╭──

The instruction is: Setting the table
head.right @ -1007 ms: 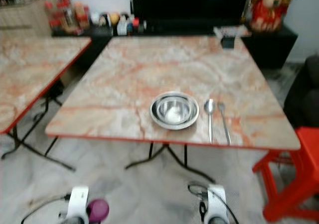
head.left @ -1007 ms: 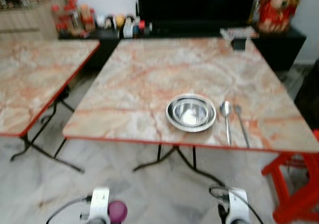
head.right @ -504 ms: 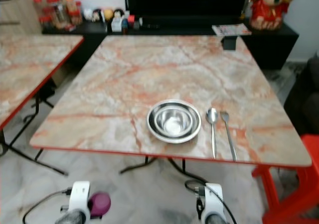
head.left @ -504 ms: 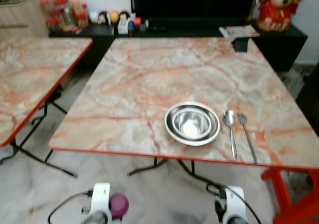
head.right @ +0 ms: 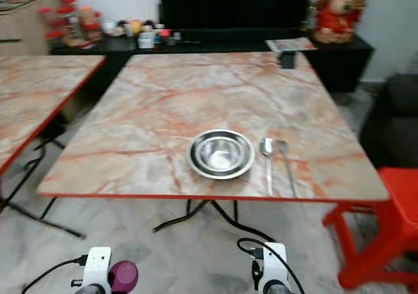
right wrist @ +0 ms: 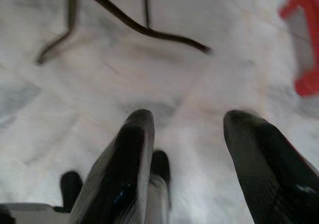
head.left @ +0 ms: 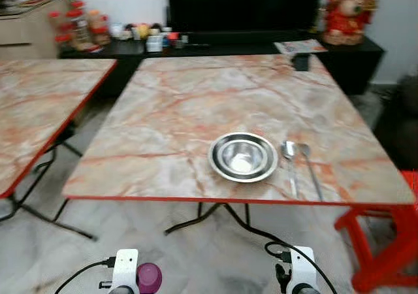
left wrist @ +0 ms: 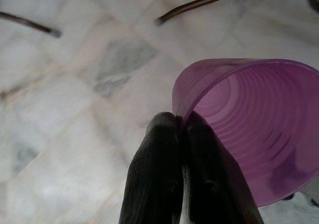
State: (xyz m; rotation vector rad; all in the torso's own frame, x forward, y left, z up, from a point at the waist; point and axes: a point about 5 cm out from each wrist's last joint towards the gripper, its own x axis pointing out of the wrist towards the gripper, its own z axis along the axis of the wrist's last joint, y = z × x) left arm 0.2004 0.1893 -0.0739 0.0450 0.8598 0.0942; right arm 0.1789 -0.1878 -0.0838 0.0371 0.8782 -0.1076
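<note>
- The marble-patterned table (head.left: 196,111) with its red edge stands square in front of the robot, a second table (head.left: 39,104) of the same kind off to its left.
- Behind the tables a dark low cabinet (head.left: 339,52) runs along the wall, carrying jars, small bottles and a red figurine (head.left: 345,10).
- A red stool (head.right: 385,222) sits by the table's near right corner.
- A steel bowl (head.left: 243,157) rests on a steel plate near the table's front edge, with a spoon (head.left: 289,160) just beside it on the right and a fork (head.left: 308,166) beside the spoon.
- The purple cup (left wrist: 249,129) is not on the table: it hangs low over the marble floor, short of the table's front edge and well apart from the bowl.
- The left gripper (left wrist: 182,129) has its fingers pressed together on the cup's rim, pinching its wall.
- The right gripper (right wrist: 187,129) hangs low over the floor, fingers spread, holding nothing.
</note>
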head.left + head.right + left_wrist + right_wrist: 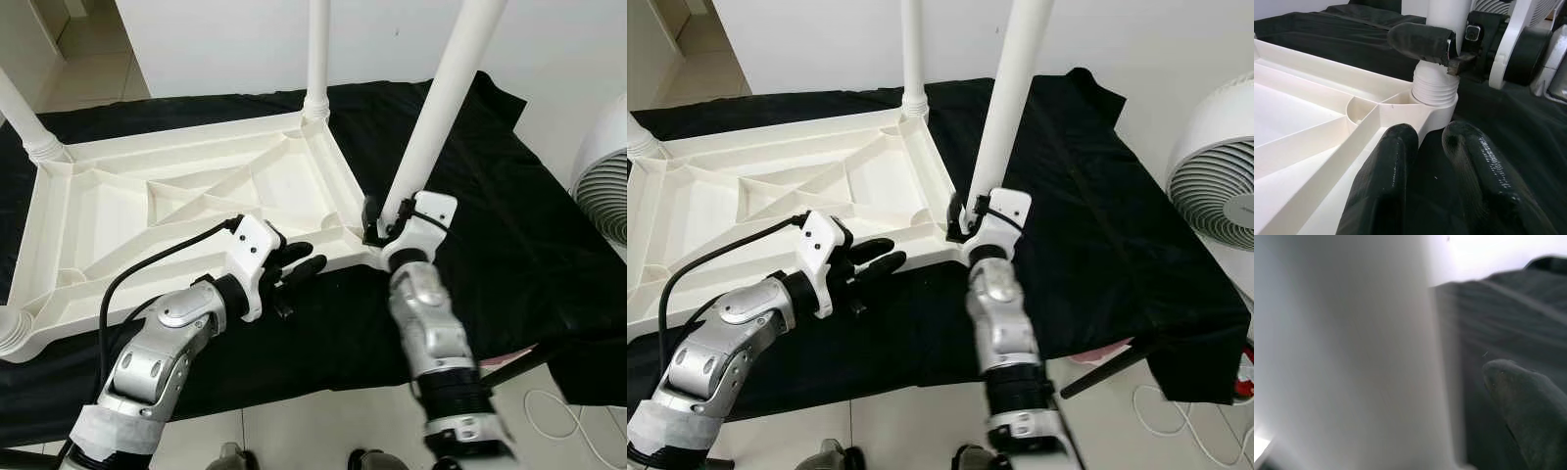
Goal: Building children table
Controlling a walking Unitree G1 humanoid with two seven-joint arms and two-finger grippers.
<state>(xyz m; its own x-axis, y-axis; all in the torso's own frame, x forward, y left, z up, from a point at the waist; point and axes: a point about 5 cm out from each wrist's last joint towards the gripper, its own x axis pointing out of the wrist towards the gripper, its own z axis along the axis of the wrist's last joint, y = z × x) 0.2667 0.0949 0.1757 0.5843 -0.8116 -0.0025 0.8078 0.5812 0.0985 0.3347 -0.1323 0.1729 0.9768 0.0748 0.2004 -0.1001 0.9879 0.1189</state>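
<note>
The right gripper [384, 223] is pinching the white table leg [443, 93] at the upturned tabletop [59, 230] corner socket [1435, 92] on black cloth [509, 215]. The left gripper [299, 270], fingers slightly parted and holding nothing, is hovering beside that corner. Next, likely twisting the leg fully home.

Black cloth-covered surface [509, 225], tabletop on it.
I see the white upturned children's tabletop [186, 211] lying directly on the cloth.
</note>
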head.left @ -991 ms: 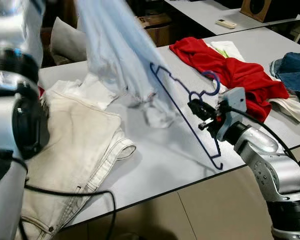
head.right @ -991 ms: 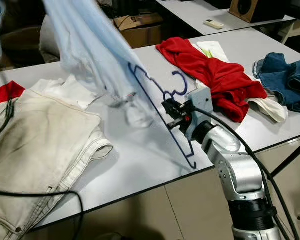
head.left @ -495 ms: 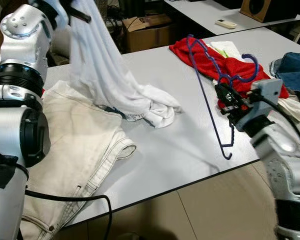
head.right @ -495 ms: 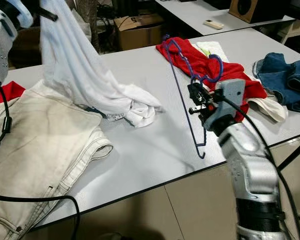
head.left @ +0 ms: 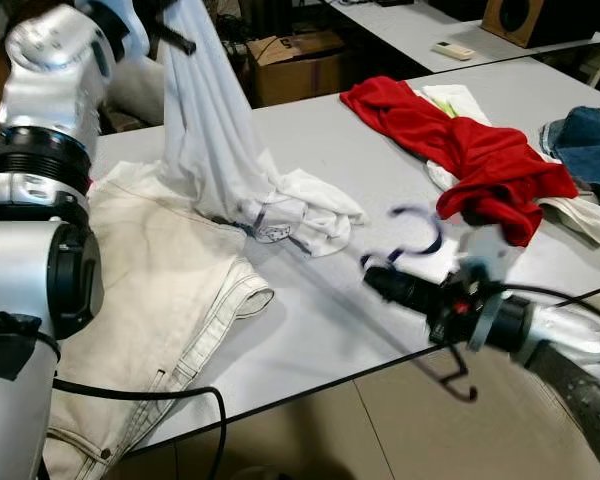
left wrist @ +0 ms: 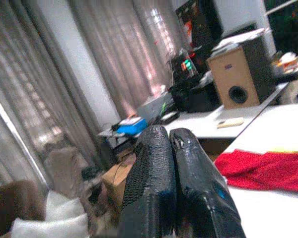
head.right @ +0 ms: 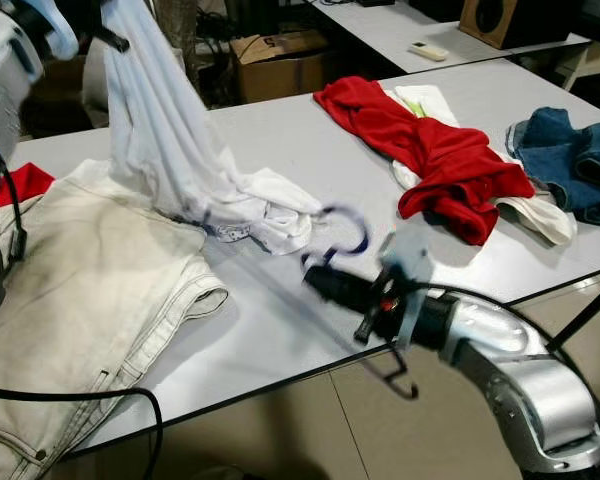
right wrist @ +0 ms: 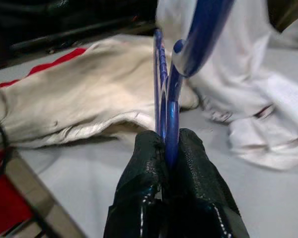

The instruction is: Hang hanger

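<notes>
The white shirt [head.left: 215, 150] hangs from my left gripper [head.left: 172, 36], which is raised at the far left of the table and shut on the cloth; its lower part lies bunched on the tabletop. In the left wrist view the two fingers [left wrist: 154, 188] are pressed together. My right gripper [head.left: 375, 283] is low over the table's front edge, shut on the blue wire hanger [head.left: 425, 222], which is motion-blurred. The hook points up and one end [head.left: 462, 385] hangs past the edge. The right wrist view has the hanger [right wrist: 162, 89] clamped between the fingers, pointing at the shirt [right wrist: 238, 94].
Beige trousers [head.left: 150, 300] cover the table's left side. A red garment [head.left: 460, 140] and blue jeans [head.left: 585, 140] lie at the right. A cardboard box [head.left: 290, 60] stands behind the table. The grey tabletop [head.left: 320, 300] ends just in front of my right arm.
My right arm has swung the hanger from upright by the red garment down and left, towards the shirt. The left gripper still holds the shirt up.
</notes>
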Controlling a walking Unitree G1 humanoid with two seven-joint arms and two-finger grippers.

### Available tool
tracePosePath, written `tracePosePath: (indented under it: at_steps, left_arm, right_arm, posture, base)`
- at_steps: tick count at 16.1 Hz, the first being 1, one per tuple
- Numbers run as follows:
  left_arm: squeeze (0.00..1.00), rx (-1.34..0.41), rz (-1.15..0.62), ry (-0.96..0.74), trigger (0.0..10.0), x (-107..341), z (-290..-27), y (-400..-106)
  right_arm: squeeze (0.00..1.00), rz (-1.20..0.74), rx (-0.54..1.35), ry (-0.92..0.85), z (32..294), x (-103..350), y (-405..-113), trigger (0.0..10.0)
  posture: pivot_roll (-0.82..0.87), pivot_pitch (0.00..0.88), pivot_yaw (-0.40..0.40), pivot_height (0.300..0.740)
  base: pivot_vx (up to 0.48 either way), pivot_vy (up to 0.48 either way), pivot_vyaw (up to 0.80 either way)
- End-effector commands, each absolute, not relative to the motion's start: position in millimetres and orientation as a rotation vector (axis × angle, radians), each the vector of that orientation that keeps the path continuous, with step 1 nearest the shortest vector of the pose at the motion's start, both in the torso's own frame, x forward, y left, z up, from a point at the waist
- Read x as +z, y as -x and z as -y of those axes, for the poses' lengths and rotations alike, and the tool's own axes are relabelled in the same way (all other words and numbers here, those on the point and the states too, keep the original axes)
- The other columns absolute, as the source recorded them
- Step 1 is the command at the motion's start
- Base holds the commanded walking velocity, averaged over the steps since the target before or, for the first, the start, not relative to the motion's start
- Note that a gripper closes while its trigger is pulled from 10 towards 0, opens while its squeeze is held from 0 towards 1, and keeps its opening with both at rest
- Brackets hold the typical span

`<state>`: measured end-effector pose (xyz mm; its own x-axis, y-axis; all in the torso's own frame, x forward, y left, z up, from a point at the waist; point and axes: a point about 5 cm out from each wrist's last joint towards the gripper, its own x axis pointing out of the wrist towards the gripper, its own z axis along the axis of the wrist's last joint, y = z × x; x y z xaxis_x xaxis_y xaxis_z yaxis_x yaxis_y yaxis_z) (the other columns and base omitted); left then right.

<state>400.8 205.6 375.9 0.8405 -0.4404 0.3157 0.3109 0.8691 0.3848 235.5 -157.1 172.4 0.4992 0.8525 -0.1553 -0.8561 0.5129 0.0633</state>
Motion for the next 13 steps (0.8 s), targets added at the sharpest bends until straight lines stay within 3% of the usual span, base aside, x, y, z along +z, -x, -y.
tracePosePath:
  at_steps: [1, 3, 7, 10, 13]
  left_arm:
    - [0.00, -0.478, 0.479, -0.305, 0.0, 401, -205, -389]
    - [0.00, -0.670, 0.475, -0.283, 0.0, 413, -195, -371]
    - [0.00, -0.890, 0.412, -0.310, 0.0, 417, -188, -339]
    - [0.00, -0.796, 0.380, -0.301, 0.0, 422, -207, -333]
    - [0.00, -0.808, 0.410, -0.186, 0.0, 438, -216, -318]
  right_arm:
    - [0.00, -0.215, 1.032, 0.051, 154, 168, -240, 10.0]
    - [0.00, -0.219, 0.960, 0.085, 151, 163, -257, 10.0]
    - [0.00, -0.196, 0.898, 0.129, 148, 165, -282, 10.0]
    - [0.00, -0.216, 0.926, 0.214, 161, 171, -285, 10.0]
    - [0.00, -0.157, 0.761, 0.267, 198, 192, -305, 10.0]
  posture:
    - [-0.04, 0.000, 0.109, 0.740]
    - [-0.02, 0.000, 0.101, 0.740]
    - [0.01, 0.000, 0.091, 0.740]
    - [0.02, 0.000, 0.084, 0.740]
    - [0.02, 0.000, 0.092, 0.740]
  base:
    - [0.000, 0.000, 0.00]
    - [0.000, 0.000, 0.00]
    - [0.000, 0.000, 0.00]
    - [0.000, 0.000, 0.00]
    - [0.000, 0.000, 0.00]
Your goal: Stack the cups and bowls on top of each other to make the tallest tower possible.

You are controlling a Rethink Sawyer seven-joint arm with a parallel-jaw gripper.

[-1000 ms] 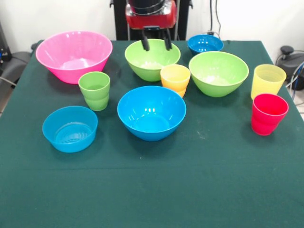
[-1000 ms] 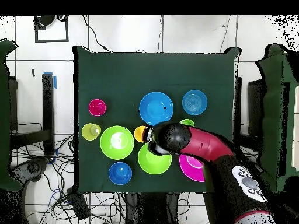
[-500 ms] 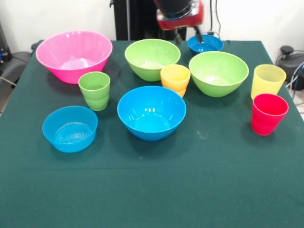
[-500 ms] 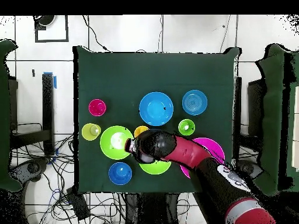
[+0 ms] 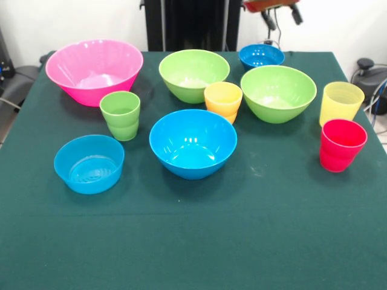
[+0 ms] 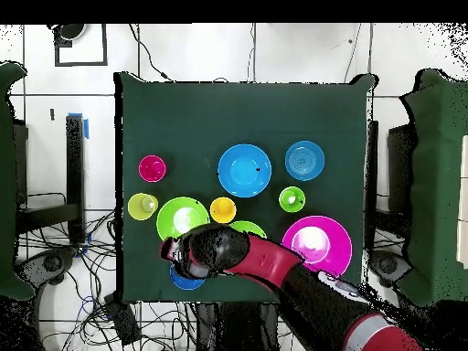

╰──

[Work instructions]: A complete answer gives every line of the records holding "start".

[Solution for this exercise]:
- End-effector commands, each absolute, not relative to the motion's start: position in millimetres and orientation as a rotation vector (axis × angle, radians), each the vector of that orientation that keeps the path continuous, with step 1 nearest the shortest vector of the pose at the motion's start, both in the torso's own frame, x forward, y left, z up, from a point at the waist
- Step 1 is the command at the motion's start
- Base holds the commanded walking velocity, averaged over the steps since the target before or, for the first, the start, not relative to the motion's start

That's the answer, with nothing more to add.